Create a New Workflow (POST)

Pre-requisites:

  • zip your project file (zip -r unitelabs-trigger.zip unitelabs-trigger)
  • have your authorization saved in a .env file in same folder as your command line (see example in Authenticate client)
  • install needed .env reading package (brew install jq for Mac for example)
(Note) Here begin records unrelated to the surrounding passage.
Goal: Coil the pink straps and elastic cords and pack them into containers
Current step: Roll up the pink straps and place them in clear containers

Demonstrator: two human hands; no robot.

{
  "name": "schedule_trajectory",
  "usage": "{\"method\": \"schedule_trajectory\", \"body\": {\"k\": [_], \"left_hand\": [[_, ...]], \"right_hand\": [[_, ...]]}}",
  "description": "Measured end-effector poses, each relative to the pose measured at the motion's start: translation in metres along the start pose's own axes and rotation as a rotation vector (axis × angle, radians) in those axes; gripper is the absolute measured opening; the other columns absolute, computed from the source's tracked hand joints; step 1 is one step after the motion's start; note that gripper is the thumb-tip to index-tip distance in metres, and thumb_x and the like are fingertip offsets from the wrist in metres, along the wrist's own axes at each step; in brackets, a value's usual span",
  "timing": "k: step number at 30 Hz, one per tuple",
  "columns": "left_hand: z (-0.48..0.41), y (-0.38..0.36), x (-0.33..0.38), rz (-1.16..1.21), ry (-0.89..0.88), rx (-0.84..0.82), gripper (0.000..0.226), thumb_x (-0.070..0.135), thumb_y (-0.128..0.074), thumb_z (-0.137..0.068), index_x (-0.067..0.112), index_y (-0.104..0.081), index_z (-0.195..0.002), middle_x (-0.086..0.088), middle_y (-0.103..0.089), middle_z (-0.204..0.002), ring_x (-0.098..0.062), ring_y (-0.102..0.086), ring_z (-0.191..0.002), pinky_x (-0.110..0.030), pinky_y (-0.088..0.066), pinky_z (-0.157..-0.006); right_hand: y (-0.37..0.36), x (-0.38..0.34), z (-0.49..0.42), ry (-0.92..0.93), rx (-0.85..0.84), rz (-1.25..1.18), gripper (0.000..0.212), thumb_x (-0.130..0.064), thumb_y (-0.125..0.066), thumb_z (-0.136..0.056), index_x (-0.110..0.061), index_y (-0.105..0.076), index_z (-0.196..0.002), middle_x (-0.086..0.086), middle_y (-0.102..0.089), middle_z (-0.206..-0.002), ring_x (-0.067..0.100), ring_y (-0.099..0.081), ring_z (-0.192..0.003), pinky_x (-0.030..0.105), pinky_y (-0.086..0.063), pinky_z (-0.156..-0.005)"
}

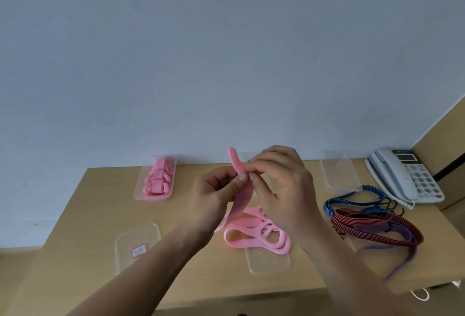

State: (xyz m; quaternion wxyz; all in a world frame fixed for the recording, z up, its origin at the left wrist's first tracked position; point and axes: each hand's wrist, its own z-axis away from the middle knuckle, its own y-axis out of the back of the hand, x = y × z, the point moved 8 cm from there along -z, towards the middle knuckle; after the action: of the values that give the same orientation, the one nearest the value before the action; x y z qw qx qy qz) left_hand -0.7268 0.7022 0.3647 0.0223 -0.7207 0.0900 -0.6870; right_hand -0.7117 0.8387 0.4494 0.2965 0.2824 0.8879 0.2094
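My right hand (284, 189) covers most of a clear container (245, 158) at the far edge of the table (100, 215), so only a sliver of its rim shows and I cannot tell what is in it. My palms hide part of the pink strap (242, 198) where I hold it. The red label on the flat clear lid (137, 247) at near left is too blurred to read.

Both hands are raised above the middle of the table, fingers curled. My left hand (216, 189) pinches the strap between thumb and fingertips, and my right pinches it just beside that spot. The strap's short end sticks up past my fingers; its long part hangs down to the loose pile of pink straps (256, 236) lying below, which partly rests on another clear tray (269, 264) at near centre.

At far left a container (173, 172) holds coiled pink straps. At far right is an empty container (338, 172). Near it lie a blue elastic cord (352, 197) and a red striped cord (372, 227), tangled together, with a purplish cord (400, 261) trailing toward the table's near right edge. A telephone (405, 177) fills the far right corner. Bare tabletop lies between the far-left container and the labelled lid.
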Motion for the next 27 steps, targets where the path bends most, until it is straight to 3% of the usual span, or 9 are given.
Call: {"method": "schedule_trajectory", "body": {"k": [3, 7, 11, 15, 19, 22, 24, 27], "left_hand": [[0.003, 0.006, 0.001, -0.015, -0.008, -0.013, 0.019, 0.030, -0.065, -0.095, 0.022, -0.082, -0.096, 0.002, -0.078, -0.089, -0.013, -0.069, -0.081, -0.028, -0.056, -0.077], [0.004, 0.017, 0.000, -0.059, -0.037, -0.008, 0.023, 0.033, -0.063, -0.097, 0.023, -0.080, -0.108, -0.008, -0.079, -0.104, -0.030, -0.073, -0.100, -0.050, -0.058, -0.093], [0.007, 0.027, 0.004, -0.134, -0.061, 0.010, 0.021, 0.037, -0.065, -0.095, 0.029, -0.080, -0.107, -0.005, -0.080, -0.103, -0.030, -0.074, -0.102, -0.049, -0.059, -0.091], [0.009, 0.036, 0.009, -0.189, -0.094, 0.032, 0.020, 0.041, -0.064, -0.093, 0.033, -0.080, -0.103, -0.004, -0.080, -0.098, -0.033, -0.073, -0.098, -0.049, -0.058, -0.087], [0.013, 0.039, 0.008, -0.197, -0.042, 0.063, 0.024, 0.049, -0.068, -0.089, 0.031, -0.081, -0.097, -0.003, -0.080, -0.092, -0.025, -0.072, -0.089, -0.051, -0.056, -0.084], [0.016, 0.038, 0.004, -0.161, 0.060, 0.027, 0.030, 0.051, -0.073, -0.088, 0.022, -0.080, -0.091, -0.014, -0.077, -0.089, -0.037, -0.072, -0.089, -0.063, -0.054, -0.089], [0.017, 0.035, 0.002, -0.141, 0.114, -0.027, 0.028, 0.044, -0.072, -0.089, 0.019, -0.080, -0.094, -0.014, -0.078, -0.092, -0.040, -0.072, -0.091, -0.057, -0.058, -0.085], [0.020, 0.028, 0.002, -0.097, 0.175, -0.095, 0.034, 0.043, -0.072, -0.085, 0.016, -0.080, -0.105, -0.017, -0.077, -0.106, -0.032, -0.072, -0.096, -0.041, -0.059, -0.083]], "right_hand": [[-0.008, -0.006, -0.004, -0.001, -0.081, 0.013, 0.010, -0.001, -0.075, -0.080, -0.010, -0.075, -0.083, -0.005, -0.069, -0.084, 0.022, -0.056, -0.094, 0.026, -0.047, -0.082], [-0.015, -0.010, -0.009, -0.026, -0.148, 0.040, 0.007, -0.007, -0.077, -0.080, -0.013, -0.076, -0.085, -0.001, -0.067, -0.100, 0.020, -0.055, -0.102, 0.023, -0.046, -0.085], [-0.026, -0.007, -0.012, -0.130, -0.266, -0.011, 0.027, -0.013, -0.078, -0.080, -0.015, -0.068, -0.105, -0.005, -0.065, -0.110, 0.015, -0.055, -0.104, 0.014, -0.040, -0.085], [-0.035, -0.010, -0.015, -0.154, -0.351, -0.002, 0.016, -0.018, -0.075, -0.083, -0.019, -0.072, -0.099, -0.010, -0.067, -0.097, 0.011, -0.057, -0.092, 0.018, -0.043, -0.075], [-0.034, -0.015, -0.014, -0.154, -0.320, -0.009, 0.008, -0.019, -0.074, -0.084, -0.021, -0.077, -0.091, -0.010, -0.070, -0.085, 0.010, -0.062, -0.078, 0.024, -0.049, -0.066], [-0.028, -0.014, -0.013, -0.142, -0.254, 0.022, 0.005, -0.023, -0.076, -0.084, -0.021, -0.077, -0.088, -0.009, -0.070, -0.080, 0.013, -0.061, -0.072, 0.029, -0.050, -0.064], [-0.026, -0.015, -0.010, -0.127, -0.213, 0.049, 0.005, -0.017, -0.079, -0.080, -0.018, -0.078, -0.085, -0.006, -0.069, -0.078, 0.017, -0.061, -0.072, 0.032, -0.051, -0.063], [-0.026, -0.015, -0.002, -0.122, -0.176, 0.099, 0.011, -0.007, -0.082, -0.073, -0.013, -0.078, -0.082, -0.002, -0.067, -0.075, 0.021, -0.060, -0.074, 0.034, -0.051, -0.062]]}}
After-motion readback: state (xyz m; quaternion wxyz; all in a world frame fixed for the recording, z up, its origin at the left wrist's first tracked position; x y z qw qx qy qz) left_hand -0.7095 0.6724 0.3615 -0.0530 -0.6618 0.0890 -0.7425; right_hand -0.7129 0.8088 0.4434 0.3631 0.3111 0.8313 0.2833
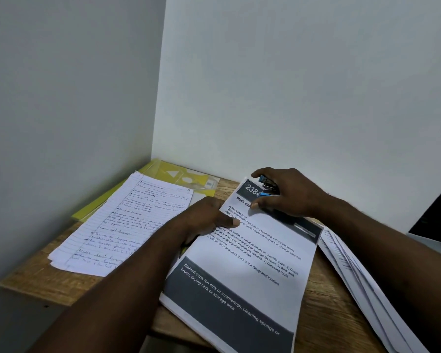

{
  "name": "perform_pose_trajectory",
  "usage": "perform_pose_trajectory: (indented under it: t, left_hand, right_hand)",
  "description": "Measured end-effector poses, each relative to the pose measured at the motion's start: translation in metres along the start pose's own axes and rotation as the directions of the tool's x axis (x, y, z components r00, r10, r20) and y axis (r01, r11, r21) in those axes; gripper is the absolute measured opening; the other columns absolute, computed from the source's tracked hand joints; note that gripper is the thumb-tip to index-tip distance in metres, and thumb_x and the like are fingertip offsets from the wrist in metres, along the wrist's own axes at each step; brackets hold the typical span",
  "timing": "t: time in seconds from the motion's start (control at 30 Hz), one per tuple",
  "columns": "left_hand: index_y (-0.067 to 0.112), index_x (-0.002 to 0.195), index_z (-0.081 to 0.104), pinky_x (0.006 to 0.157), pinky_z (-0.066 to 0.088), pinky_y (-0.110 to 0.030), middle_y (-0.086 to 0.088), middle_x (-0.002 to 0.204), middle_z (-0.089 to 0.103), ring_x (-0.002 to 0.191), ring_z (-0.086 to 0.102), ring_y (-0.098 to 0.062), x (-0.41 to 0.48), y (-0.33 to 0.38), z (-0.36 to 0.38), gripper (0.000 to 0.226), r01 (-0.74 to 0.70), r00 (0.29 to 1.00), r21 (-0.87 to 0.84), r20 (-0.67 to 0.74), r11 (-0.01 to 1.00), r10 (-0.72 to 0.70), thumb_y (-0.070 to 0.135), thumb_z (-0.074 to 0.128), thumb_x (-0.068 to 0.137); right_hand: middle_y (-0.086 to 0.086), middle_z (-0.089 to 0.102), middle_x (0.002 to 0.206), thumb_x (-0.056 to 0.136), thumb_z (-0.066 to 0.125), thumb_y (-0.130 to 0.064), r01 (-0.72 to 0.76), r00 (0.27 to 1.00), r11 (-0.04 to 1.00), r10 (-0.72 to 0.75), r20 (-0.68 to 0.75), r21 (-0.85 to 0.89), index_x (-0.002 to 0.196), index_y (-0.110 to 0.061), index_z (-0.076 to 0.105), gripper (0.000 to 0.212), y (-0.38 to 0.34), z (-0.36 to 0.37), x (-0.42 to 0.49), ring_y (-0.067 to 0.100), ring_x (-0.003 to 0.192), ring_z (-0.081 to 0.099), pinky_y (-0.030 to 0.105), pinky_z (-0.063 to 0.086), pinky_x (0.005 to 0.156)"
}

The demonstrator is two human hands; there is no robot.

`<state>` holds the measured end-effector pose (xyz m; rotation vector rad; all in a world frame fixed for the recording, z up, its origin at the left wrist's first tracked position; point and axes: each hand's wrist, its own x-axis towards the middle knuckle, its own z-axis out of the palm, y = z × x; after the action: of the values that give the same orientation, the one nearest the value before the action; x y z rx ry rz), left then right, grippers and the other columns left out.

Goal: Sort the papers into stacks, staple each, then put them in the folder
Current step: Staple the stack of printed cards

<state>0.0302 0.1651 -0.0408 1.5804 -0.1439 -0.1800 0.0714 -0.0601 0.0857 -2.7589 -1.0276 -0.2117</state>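
A stack of printed sheets [245,271] with dark grey bands lies in the middle of the wooden table. My left hand [204,217] holds its left edge, thumb on top of the page and fingers under it. My right hand [288,192] grips a small blue and black stapler [266,186] set over the stack's far top corner. A stack of handwritten lined pages [117,225] lies to the left. The yellow folder [178,177] sits in the back corner, partly under the lined pages.
More white printed sheets [362,271] fan out along the table's right side. White walls close in behind and on the left. The wooden table [36,281] ends at a left and front edge. A dark object [435,212] stands at the far right.
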Motion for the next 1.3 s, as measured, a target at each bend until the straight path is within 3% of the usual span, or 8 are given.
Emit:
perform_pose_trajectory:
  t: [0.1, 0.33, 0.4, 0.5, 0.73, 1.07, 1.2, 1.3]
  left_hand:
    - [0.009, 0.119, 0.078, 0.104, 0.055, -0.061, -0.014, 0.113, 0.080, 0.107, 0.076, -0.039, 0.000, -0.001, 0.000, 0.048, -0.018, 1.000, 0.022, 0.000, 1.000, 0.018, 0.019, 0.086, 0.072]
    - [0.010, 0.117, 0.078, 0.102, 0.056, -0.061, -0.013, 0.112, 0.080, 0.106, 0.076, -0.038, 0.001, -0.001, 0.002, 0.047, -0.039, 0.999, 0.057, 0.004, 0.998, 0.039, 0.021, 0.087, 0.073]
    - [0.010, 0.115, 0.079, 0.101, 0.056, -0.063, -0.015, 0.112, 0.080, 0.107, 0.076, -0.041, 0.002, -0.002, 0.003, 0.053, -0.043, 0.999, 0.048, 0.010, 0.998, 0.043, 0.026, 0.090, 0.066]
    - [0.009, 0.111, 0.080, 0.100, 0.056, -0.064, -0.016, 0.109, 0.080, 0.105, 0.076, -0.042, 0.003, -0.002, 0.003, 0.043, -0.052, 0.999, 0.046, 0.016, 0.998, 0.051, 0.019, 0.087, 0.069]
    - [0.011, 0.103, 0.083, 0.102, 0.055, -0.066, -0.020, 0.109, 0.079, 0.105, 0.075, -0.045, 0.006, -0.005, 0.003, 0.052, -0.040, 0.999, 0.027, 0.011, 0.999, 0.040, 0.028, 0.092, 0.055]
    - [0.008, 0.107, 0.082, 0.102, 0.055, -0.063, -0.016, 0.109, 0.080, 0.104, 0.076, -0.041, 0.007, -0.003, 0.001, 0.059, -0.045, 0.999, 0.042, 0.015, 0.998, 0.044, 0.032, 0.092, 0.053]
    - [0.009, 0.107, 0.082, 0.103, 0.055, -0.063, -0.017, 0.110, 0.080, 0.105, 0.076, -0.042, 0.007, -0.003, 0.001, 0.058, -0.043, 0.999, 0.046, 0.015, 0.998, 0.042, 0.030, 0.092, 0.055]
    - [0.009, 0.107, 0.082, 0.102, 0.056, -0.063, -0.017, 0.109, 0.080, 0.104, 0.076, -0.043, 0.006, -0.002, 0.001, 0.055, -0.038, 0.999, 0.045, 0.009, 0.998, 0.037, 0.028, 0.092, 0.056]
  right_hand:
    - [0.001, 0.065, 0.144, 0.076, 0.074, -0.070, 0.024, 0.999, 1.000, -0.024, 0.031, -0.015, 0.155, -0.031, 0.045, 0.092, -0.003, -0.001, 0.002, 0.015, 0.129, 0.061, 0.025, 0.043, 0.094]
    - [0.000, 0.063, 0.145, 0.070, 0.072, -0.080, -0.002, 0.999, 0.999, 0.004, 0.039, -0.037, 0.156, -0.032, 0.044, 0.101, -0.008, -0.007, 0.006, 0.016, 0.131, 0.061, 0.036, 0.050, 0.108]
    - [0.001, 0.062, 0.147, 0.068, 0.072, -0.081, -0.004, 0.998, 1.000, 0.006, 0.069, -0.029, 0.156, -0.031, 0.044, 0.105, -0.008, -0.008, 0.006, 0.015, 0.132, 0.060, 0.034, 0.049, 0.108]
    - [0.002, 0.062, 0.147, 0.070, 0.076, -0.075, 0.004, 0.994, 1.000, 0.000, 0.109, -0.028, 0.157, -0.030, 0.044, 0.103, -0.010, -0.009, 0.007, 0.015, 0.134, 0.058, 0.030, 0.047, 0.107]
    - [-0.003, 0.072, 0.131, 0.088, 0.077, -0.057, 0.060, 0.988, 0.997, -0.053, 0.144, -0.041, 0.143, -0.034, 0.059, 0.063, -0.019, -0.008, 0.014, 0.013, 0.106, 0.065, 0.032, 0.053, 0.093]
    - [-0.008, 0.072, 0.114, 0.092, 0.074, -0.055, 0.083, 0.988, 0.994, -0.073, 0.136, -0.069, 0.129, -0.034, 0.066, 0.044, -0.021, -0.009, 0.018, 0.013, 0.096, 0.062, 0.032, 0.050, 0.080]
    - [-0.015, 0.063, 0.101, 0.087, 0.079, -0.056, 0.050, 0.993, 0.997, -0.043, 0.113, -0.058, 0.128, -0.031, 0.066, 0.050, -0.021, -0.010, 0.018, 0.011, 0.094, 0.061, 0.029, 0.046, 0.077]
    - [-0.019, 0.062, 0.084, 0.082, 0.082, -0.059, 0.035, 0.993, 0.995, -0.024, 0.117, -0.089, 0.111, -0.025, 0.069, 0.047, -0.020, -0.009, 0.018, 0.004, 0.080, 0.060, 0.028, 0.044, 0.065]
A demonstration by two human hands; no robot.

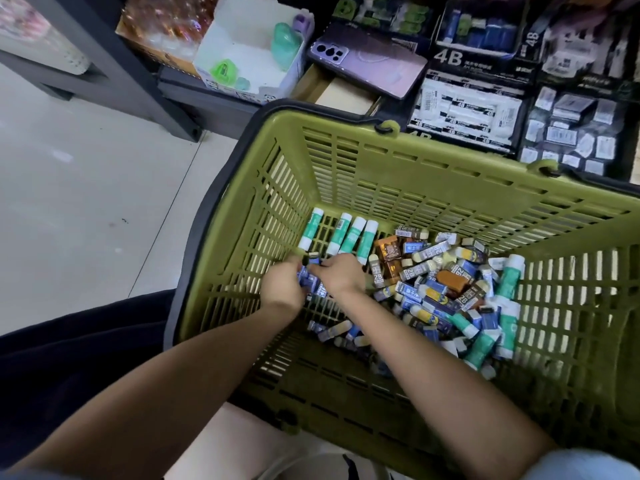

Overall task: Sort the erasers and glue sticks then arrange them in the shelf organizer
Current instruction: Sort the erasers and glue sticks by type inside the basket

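Erasers (433, 292) and glue sticks (353, 237) lie in the green basket (332, 121), with four sticks side by side at far left and a mixed pile at right. The left hand (282, 289) and right hand (341, 275) meet beside the sticks, fingers curled round a cluster of blue erasers (311, 284).

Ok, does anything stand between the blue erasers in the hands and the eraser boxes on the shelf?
Yes: the green basket's far wall rises between the blue erasers and the eraser boxes; they must go over its rim.
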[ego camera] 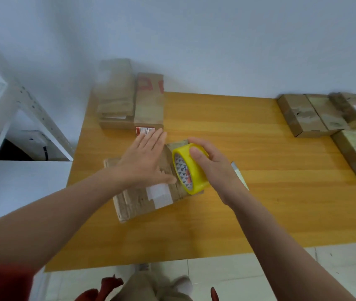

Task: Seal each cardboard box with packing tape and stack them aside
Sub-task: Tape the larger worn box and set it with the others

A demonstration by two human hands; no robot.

Create the following bash file to create a new workflow by uploading a ZIP file:

  #!/bin/bash

  # Load environment variables from .env
  export $(grep -v '^#' .env | xargs)

  # Step 1: Get the token
  AUTH_RESPONSE=$(curl -s -X POST "${AUTH_URL%/}/token" \
    -H "Content-Type: application/x-www-form-urlencoded" \
    -d "grant_type=client_credentials" \
    -d "client_id=$CLIENT_ID" \
    -d "client_secret=$CLIENT_SECRET")
  
  # Extract the token using jq (make sure jq is installed, example for Mac: brew install jq)
  TOKEN=$(echo "$AUTH_RESPONSE" | jq -r '.access_token')
  
  if [[ "$TOKEN" == "null" || -z "$TOKEN" ]]; then
    echo "Failed to retrieve token. Response was:"
    echo "$AUTH_RESPONSE"
    exit 1
  fi

  curl -X POST $BASE_URL/v1/workflows \
    -H "Authorization: Bearer $TOKEN" \
    -H "Content-Type: multipart/form-data" \
    -F "file=<PROJECT_ZIP>" \
    -F "name=<FLOW_NAME>" \
    -F "entrypoint=<ENTRYPOINT_FILE>" \
    -F "description=<DESCRIPTION>"

Parameters:

  • API_BASE_URL: Base URL of your API (e.g., https://api.unitelabs.io/<YOUR_TENANT_ID>/v1/workflows/)
  • TOKEN: Your authorization token
  • PROJECT_ZIP: Path to the ZIP file containing your workflow files
  • FLOW_NAME: Desired name of the workflow
  • ENTRYPOINT_FILE: Main Python file to run (inside the ZIP)
  • DESCRIPTION: Short description of the workflow

Save the file (for example as deploy.sh). Then make it executable via:

chmod +x deploy.sh`

Execute the deploy script by:

./deploy.sh

Update an Existing Workflow (PATCH)

To update an existing workflow (e.g., replace its files), follow the same setup as above, but use the following pattern:

  #!/bin/bash

  # Load environment variables from .env
  export $(grep -v '^#' .env | xargs)

  # Step 1: Get the token
  AUTH_RESPONSE=$(curl -s -X POST "${AUTH_URL%/}/token" \
    -H "Content-Type: application/x-www-form-urlencoded" \
    -d "grant_type=client_credentials" \
    -d "client_id=$CLIENT_ID" \
    -d "client_secret=$CLIENT_SECRET")
  
  # Extract the token using jq (make sure jq is installed, example for Mac: brew install jq)
  TOKEN=$(echo "$AUTH_RESPONSE" | jq -r '.access_token')
  
  if [[ "$TOKEN" == "null" || -z "$TOKEN" ]]; then
    echo "Failed to retrieve token. Response was:"
    echo "$AUTH_RESPONSE"
    exit 1
  fi
    
  curl -X PATCH $BASE_URL/v1/workflows/<WORKFLOW_ID>/files \
    -H "Authorization: Bearer $TOKEN" \
    -H "Content-Type: multipart/form-data" \
    -F "file=<PROJECT_ZIP>"

Parameters:

  • WORKFLOW_ID: The ID of the workflow you’re updating
  • TOKEN: Your authorization token
  • PROJECT_ZIP: The path to your new ZIP file

Notes

  • Both endpoints require multipart/form-data content type.
  • Make sure file paths are valid in your local or CI/CD environment.
  • PATCH is ideal for automated updates in CI pipelines.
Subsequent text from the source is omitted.